Voci e volti della crisi climatica: il racconto del documentario “Il prezzo che paghiamo”

“Dal 2004 al 2024 il cambiamento climatico ha contribuito ad aggravare i dieci eventi metereologici più mortali, causando oltre 570.000 vittime a livello globale”. Inizia così il documentario Il prezzo che paghiamo, scritto e diretto da Sara Manisera. Una frase che non lascia dubbi.
C’è Maria Gordini, agricoltrice dell’Emilia-Romagna, che ha perso la casa e l’azienda durante le alluvioni del 2023 e 2024. Ci sono Camilla Nigro, Isabella Abate e Giorgio Santoriello, che in Basilicata convivono con le conseguenze delle attività estrattive di ENI, Shell e TotalEnergies, in un territorio che ospita il più grande giacimento petrolifero su terra d’Europa occidentale. Ne Il prezzo che paghiamo ci sono storie di persone comuni i cui destini sono inevitabilmente condizionati dalla crisi climatica e dall'industria fossile.
Il racconto delle vicende personali di Maria, Camilla, Isabella e Giorgio, alternato alle testimonianze e alle analisi di ricercatori, giornalisti e attivisti, mette in luce le connessioni tra l'estrazione del petrolio e le devastanti ricadute sociali, ambientali ed economiche, dalla contaminazione delle terre e delle acque, fino alle alluvioni e ai fenomeni climatici estremi. Un viaggio che invita a chiedersi: Chi paga davvero il prezzo della crisi climatica?
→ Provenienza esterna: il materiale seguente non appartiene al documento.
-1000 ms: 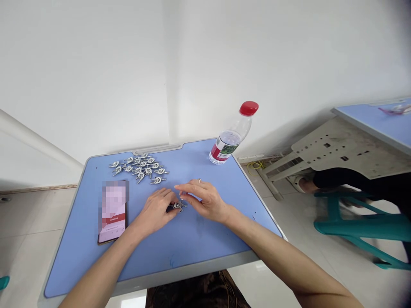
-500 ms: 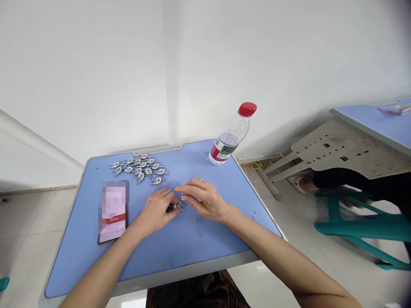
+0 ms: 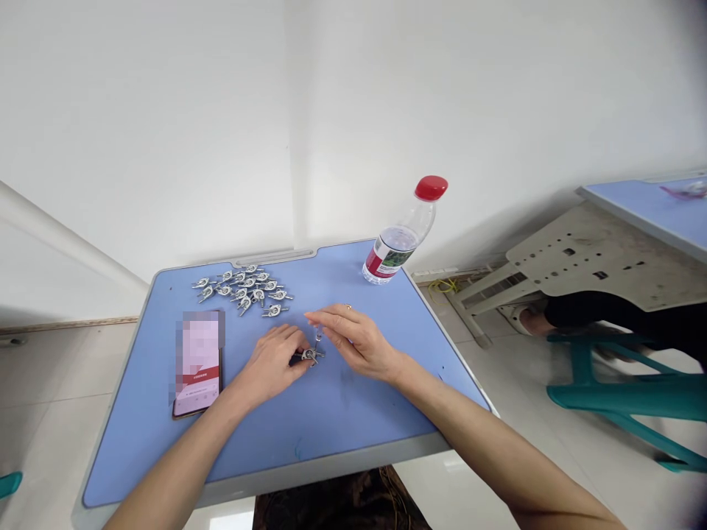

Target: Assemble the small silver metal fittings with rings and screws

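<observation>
My left hand [image 3: 272, 362] rests on the blue tabletop, its thumb and fingers pinching a small silver metal fitting [image 3: 311, 355] that has a round centre and thin prongs. Above that fitting, my right hand [image 3: 356, 342] holds a slim small screwdriver [image 3: 319, 336] between thumb and fingertips, upright, its lower end at the fitting. The fingers hide most of the tool. Farther back on the left lies a loose cluster of several similar metal fittings [image 3: 248, 283].
A phone [image 3: 199, 397] with a lit screen lies left of my left forearm. A red-capped water bottle [image 3: 395, 246] stands at the back right of the table [image 3: 387, 419]. On the right are another desk [image 3: 624, 213], a green stool [image 3: 607, 397] and a person's leg.
My right hand has shifted slightly, and more of the screwdriver now shows below its fingers. The left hand still pinches the fitting. The whole view has moved a little.
</observation>
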`<state>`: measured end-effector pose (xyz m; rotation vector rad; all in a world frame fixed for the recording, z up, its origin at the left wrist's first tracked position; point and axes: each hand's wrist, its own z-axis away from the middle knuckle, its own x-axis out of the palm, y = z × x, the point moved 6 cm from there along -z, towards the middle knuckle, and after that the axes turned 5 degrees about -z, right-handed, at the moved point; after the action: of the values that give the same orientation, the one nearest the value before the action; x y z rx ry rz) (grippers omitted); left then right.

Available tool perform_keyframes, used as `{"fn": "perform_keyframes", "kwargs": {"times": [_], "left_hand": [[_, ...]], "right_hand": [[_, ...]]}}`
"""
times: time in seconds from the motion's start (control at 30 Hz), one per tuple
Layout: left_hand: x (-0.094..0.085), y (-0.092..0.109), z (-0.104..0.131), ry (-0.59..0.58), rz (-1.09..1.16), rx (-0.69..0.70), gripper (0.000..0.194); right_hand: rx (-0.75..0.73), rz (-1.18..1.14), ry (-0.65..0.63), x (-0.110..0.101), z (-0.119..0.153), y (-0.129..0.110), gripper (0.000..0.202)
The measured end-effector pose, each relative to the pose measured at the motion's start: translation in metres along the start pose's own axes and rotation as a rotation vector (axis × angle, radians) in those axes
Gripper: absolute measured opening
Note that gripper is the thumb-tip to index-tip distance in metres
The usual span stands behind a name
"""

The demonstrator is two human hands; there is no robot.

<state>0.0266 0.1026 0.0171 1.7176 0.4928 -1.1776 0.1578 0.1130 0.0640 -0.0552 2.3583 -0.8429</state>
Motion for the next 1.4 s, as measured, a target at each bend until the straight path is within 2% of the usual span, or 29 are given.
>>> {"fn": "perform_keyframes", "kwargs": {"times": [0.2,0.47,0.67,0.73,0.83,0.97,1.07,1.17,1.27,1.4], "left_hand": [[-0.0006,0.0000,0.0010,0.006,-0.011,-0.009,0.011],[0.0004,-0.0006,0.0006,0.005,-0.004,0.002,0.011],[0.0010,0.0000,0.0000,-0.006,-0.018,-0.002,0.008],[0.0011,0.0004,0.0003,-0.015,-0.026,-0.006,0.009],[0.0009,0.0001,0.0013,-0.014,-0.025,-0.012,0.010],[0.0011,-0.0010,0.0019,0.000,-0.005,-0.007,0.010],[0.0014,-0.0018,0.0013,0.007,0.002,-0.006,0.011],[0.0015,-0.0016,0.0009,0.010,0.001,0.000,0.011],[0.0013,-0.0011,0.0011,0.007,-0.004,-0.004,0.010],[0.0005,0.0002,0.0011,0.008,-0.011,-0.002,0.012]], "right_hand": [[0.042,0.085,0.096,-0.0009,0.0006,0.0045,0.013],[0.001,-0.017,0.059,-0.0019,0.0001,-0.0001,0.029],[0.004,0.063,0.140,-0.0001,0.0004,-0.0008,0.009],[0.000,0.094,0.152,-0.0005,0.0015,-0.0008,0.009],[-0.024,0.109,0.130,-0.0009,0.0034,-0.0009,0.018],[-0.044,0.134,0.029,0.0004,0.0040,-0.0015,0.033],[-0.043,0.052,-0.046,0.0025,0.0028,-0.0021,0.039],[-0.012,0.025,-0.022,0.0029,0.0018,-0.0003,0.032],[0.029,0.112,0.056,0.0003,0.0024,0.0024,0.018],[0.018,0.123,0.041,-0.0009,0.0023,0.0003,0.022]]}}
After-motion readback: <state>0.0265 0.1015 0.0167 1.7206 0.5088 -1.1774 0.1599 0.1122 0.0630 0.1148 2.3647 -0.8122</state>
Il prezzo che paghiamo però non è solo un titolo, ma una domanda che accompagna lo spettatore lungo tutto il percorso narrativo. Chi sostiene davvero il peso della crisi climatica? Non le grandi compagnie fossili, raramente nominate nei media italiani, ma persone come Maria, Camilla, Isabella e Giorgio, le cui vite quotidiane portano il segno delle scelte industriali e politiche di decenni. Abbiamo intervistato Sara Manisera che ci ha raccontato com’è nato il progetto che ha coinvolto tre realtà diverse ma complementari: Greenpeace, ReCommon e FADA Collective.
Come nasce l’idea de Il Prezzo che paghiamo?
Il prezzo che paghiamo nasce dall’esigenza di raccontare alle persone le cause e le conseguenze della crisi climatica. In Italia, purtroppo, nei media manca ancora uno spazio adeguato per parlare della crisi climatica e delle sue origini. L’obiettivo era proprio quello di provare a “unire i puntini”: si parla spesso di fenomeni atmosferici estremi — alluvioni, ondate di calore, grandinate — ma raramente li si mette in relazione con le cause di origine antropica, cioè con l’aumento delle emissioni di CO₂ legate all’uso dei combustibili fossili. Sentivo quindi l’urgenza, come giornalista che da anni si occupa di ambiente, crisi climatica e degli impatti dell’industria estrattiva (soprattutto oil & gas a livello internazionale), di raccontare questa connessione.
In questo senso, la collaborazione con Greenpeace e ReCommon è stata una sorta di convergenza naturale: anche loro avevano l’esigenza di dare voce a queste storie. Così abbiamo unito le forze per provare a colmare questo vuoto e raccontare non solo gli effetti, ma anche le cause profonde della crisi climatica.
Qual è l’importanza di unire associazioni come greenpeace e realtà come recommon?
L’importanza di unire realtà come Greenpeace e ReCommon, con la produzione esecutiva curata da noi di FADA, sta proprio nella possibilità di convergere nei messaggi, nelle visioni e negli sguardi. Non aveva senso procedere separati creando tre prodotti diversi: per questo, a mio avviso, è stato significativo che le due associazioni abbiano deciso di unirsi e di affidare a chi fa questo di mestiere — cioè la sottoscritta insieme al mio collettivo — la parte registica, autoriale, di scrittura, ripresa e produzione.
Spesso, infatti, i linguaggi usati da ReCommon e Greenpeace funzionano bene all’interno delle loro “bolle” di riferimento, ma l’obiettivo qui era diverso: ampliare il pubblico e utilizzare un linguaggio nuovo, a metà strada tra il reportage e la divulgazione.
Tu parti sempre dalle storie, perché secondo è importante proprio partire dalle storie per poi cercare di raccontare un fenomeno più complesso e globale?
L’obiettivo è stato quello di partire dalle storie umane, perché sono proprio le storie personali che trasformano un fenomeno grande e lontano in qualcosa di vicino e comprensibile. Durante tutta la produzione abbiamo insistito molto sull’inserire voci e testimonianze il più possibile autentiche, umane, quotidiane.
Penso, ad esempio, alla signora Maria, un’agricoltrice dell’Emilia-Romagna: potrebbe essere la mamma o la nonna di ciascuno di noi, e racconta con semplicità come ha perso tutto.
Scopri la nostra serie sulla crisi climatica: Il clima che vogliamo
Abbiamo bisogno di empatia, di commuovere e di rendere le storie vicine. Altrimenti il rischio è che, parlando di fenomeni complessi, le persone finiscano per allontanarsene. Il nostro obiettivo, invece, era suscitare empatia nel pubblico, nei cittadini e nelle cittadine che possono ritrovarsi nella situazione di Maria, immedesimandosi.
Naturalmente abbiamo lasciato spazio anche alla parte scientifica, alle fonti, agli articoli e agli archivi — che abbiamo utilizzato ampiamente, compresi quelli universitari. Ma era fondamentale, prima di tutto, emozionare. Ecco, sì: emozionare.